About this task ::
This exercise asks for every line of the material that contains the word "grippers".

Material provided ::
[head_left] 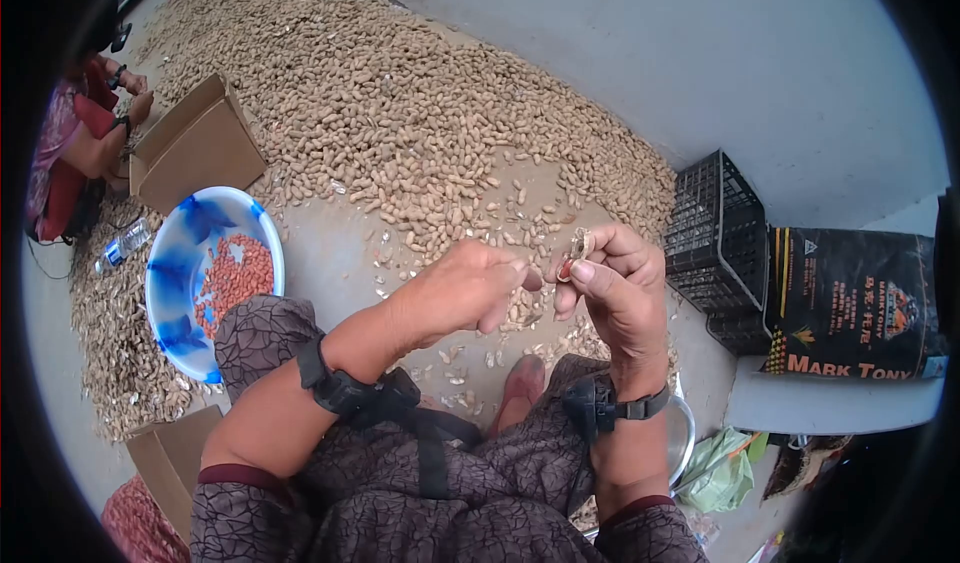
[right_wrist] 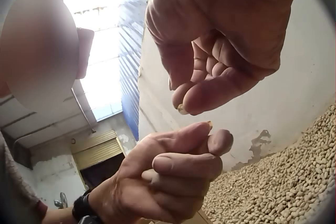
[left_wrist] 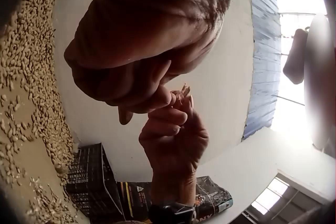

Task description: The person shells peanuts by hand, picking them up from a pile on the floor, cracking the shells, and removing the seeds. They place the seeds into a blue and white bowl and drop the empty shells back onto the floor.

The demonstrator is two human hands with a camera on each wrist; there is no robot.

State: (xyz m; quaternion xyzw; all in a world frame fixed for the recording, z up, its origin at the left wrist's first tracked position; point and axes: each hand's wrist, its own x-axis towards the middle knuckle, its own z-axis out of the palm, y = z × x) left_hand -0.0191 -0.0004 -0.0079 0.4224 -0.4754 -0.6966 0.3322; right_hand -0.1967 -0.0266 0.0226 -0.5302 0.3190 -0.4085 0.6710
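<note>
My right hand (head_left: 625, 288) pinches a cracked peanut (head_left: 578, 258) between thumb and fingers, its pale shell split and a red kernel showing inside. The same peanut (left_wrist: 182, 94) shows as ragged shell at the fingertips in the left wrist view, and only a pale bit of it peeks out in the right wrist view. Just left of it, my left hand (head_left: 465, 288) hovers with curled fingers, thumb tip close to the index finger. Seen from the right wrist, the left hand (right_wrist: 173, 171) sits slightly apart from the right fingertips; no peanut shows in it.
A large heap of unshelled peanuts (head_left: 400, 113) covers the floor ahead. A blue-and-white basin (head_left: 165, 293) with red kernels (head_left: 235, 283) stands left, near a cardboard box (head_left: 195, 148) and bottle (head_left: 125, 245). Another person (head_left: 90, 143) sits far left. Right are black crates (head_left: 715, 233) and a black sack (head_left: 850, 303).
</note>
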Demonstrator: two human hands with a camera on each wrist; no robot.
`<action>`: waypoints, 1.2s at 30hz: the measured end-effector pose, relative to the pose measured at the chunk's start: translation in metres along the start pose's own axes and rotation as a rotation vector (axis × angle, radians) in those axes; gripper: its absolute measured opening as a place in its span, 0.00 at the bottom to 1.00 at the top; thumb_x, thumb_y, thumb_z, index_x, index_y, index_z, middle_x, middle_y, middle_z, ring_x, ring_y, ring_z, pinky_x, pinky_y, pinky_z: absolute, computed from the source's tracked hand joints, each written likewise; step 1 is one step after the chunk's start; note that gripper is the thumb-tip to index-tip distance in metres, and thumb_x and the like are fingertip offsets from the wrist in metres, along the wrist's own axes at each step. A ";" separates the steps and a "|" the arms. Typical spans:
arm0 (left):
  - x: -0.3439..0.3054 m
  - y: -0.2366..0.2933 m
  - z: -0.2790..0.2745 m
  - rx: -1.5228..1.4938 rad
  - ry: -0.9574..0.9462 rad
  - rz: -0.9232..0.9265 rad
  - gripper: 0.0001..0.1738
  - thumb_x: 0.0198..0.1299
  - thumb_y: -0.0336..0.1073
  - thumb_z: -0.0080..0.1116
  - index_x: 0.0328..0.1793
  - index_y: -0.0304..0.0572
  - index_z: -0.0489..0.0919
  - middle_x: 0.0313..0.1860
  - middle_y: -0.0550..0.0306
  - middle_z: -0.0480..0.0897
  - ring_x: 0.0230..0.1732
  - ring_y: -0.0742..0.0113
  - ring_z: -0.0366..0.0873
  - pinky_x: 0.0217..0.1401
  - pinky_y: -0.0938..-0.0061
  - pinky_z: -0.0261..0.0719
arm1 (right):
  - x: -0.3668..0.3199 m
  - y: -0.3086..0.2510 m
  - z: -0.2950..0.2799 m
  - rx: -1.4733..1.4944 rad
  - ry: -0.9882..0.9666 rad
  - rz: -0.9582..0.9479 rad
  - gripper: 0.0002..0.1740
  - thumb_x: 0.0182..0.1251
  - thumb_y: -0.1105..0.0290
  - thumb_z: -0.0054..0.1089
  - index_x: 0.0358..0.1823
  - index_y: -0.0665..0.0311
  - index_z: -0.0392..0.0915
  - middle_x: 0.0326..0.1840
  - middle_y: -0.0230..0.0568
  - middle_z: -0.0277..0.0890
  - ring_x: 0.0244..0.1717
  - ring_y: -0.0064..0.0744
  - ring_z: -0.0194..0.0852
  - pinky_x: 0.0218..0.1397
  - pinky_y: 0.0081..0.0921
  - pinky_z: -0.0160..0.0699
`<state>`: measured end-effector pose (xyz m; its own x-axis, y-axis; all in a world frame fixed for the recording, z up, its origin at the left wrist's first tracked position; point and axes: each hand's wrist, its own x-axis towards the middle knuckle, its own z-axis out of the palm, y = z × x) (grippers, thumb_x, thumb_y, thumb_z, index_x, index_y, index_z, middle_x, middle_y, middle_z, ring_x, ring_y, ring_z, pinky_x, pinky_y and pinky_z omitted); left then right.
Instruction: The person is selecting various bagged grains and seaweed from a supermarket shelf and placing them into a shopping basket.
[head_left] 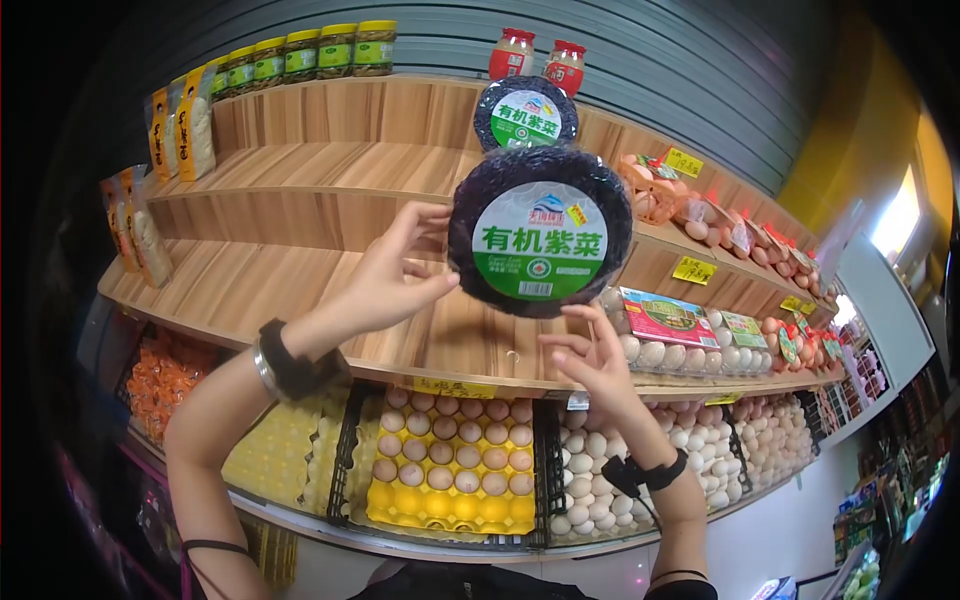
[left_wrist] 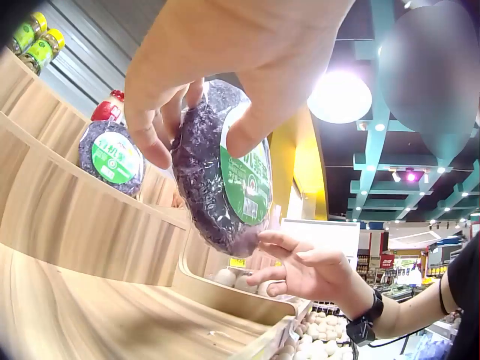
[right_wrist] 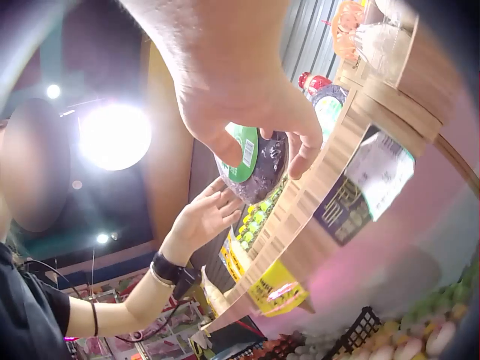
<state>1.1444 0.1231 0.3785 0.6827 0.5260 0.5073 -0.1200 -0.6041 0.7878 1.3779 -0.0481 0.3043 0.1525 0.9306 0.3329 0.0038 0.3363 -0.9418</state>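
Observation:
A round, dark seaweed pack [head_left: 541,232] with a green and white label faces the head camera, held up in front of the wooden shelves. The left hand [head_left: 392,275] grips its left edge, thumb on the label side and fingers behind, as the left wrist view shows [left_wrist: 232,67]. At its lower right edge is the right hand [head_left: 592,352]; in the right wrist view that hand [right_wrist: 247,105] has its thumb on the label side and its fingers at the back. A second, similar pack [head_left: 526,114] stands upright on the upper shelf behind.
Green-labelled jars [head_left: 337,50] and two red jars [head_left: 513,54] line the top shelf. Noodle-like bags [head_left: 195,125] stand at the left. Packed eggs [head_left: 670,340] sit on the right shelves; egg trays [head_left: 450,480] lie below the shelf edge [head_left: 480,378].

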 end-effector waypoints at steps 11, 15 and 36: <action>0.185 -0.100 0.002 0.016 0.214 0.154 0.57 0.38 0.40 0.75 0.68 0.31 0.48 0.65 0.33 0.60 0.65 0.50 0.63 0.67 0.61 0.64 | 0.167 -0.026 -0.035 -0.219 0.166 0.191 0.35 0.57 0.68 0.65 0.64 0.63 0.57 0.56 0.46 0.66 0.40 0.29 0.79 0.37 0.24 0.72; 0.212 -0.144 0.011 0.198 0.286 0.236 0.66 0.34 0.39 0.76 0.73 0.33 0.40 0.67 0.33 0.58 0.70 0.42 0.54 0.73 0.60 0.54 | 0.209 -0.005 -0.027 -0.263 0.311 0.172 0.36 0.57 0.66 0.65 0.63 0.64 0.55 0.56 0.47 0.68 0.32 0.30 0.81 0.28 0.21 0.72; 0.190 -0.127 0.036 0.737 0.327 0.056 0.09 0.56 0.46 0.59 0.37 0.57 0.83 0.39 0.54 0.77 0.49 0.56 0.73 0.47 0.62 0.75 | 0.223 0.032 -0.024 -1.446 0.202 0.047 0.72 0.31 0.38 0.75 0.74 0.62 0.41 0.70 0.75 0.41 0.71 0.64 0.46 0.68 0.43 0.59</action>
<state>1.3156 0.2781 0.3626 0.4308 0.5630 0.7053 0.4367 -0.8140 0.3831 1.4359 0.1668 0.3469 0.3133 0.8593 0.4042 0.9455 -0.2425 -0.2174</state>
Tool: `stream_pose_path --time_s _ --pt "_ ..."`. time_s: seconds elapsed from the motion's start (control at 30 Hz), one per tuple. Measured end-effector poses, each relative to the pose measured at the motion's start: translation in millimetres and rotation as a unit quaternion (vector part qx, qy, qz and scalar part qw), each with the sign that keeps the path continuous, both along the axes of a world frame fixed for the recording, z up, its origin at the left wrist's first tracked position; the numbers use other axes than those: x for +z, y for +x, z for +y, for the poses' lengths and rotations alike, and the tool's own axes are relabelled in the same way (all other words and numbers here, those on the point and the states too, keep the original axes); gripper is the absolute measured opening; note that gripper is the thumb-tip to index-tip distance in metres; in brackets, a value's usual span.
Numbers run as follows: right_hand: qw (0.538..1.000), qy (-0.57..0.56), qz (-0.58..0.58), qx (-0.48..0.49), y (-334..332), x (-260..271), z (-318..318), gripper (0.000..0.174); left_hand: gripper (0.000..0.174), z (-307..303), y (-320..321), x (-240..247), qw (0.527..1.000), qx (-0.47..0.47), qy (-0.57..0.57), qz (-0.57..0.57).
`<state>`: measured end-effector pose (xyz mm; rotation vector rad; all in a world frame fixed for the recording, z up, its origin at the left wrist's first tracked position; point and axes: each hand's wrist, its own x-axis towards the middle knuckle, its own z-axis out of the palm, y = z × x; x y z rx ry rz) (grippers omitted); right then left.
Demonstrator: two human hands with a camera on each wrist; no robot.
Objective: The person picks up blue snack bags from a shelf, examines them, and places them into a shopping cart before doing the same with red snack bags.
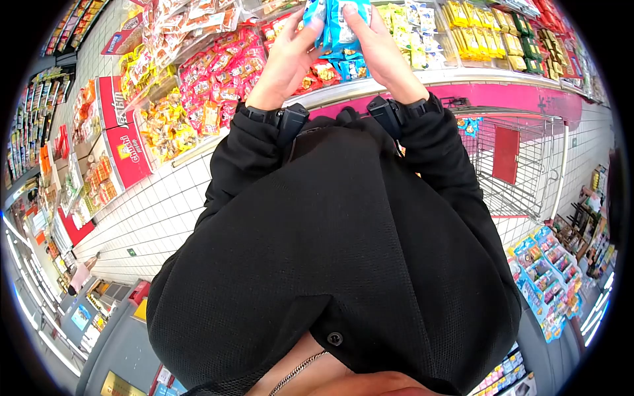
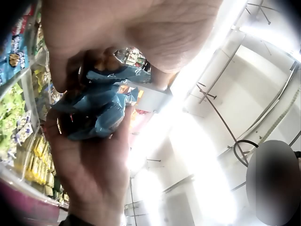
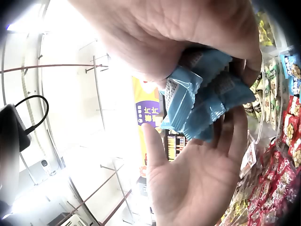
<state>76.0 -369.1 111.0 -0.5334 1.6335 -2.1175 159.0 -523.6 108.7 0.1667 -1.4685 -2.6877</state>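
Several small blue packets (image 1: 343,33) are held between the two hands at the top of the head view, over the candy bins. The left hand (image 1: 288,63) has its fingers round the packets' left side. On the other side the right hand (image 1: 386,56) grips them, its thumb across the front. In the left wrist view the blue wrappers (image 2: 101,110) lie between both palms. The right wrist view shows the packets (image 3: 202,94) bunched under the right hand (image 3: 188,28), with the left hand (image 3: 193,183) below, its thumb extended.
Bins of red packets (image 1: 224,69), yellow packets (image 1: 472,33) and orange-wrapped pieces (image 1: 165,125) line the shelf. A wire shopping cart (image 1: 528,165) stands at the right, near a display rack (image 1: 548,277). Another person (image 1: 80,276) is far off at the left.
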Motion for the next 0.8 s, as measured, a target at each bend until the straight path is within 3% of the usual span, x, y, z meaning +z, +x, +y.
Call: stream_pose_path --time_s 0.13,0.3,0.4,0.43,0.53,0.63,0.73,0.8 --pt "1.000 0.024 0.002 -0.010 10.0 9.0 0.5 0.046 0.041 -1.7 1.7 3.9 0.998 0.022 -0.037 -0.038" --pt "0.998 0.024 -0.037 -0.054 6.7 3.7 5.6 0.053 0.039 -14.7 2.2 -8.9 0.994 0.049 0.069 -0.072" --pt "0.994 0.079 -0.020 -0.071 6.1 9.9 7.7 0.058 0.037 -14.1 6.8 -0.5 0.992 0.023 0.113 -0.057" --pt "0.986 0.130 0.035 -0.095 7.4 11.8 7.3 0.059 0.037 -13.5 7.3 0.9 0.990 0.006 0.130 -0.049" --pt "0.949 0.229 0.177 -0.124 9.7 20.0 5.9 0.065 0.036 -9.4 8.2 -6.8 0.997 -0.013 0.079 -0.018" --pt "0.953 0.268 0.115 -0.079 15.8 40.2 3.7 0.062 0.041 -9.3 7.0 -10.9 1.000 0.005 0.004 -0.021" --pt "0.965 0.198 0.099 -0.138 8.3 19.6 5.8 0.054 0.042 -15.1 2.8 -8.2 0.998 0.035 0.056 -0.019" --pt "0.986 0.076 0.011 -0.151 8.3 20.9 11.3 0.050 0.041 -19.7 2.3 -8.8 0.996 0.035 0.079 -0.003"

Written answer ::
`<state>`: measured end-effector pose (xyz m; its own x-axis, y-axis; all in a world frame fixed for the recording, z up, its origin at the left wrist's first tracked position; point and axes: each hand's wrist, its own x-axis towards the middle knuckle, its own z-axis out of the palm, y = z × x) (grippers, thumb_x, thumb_y, thumb_z, index_x, index_y, index_z, middle_x, middle_y, middle_z, ring_x, ring_y, ring_z, pinky_x, pinky_y and pinky_z omitted); left then right.
`<state>`: measured end-effector pose (xyz mm; rotation vector rad; all in a world frame fixed for the recording, z up, its origin at the left wrist's first tracked position; point and axes: each hand's wrist, its own x-axis towards the middle knuckle, its own z-axis out of the palm, y = z × x; x y z rx ry rz) (grippers omitted); right then left.

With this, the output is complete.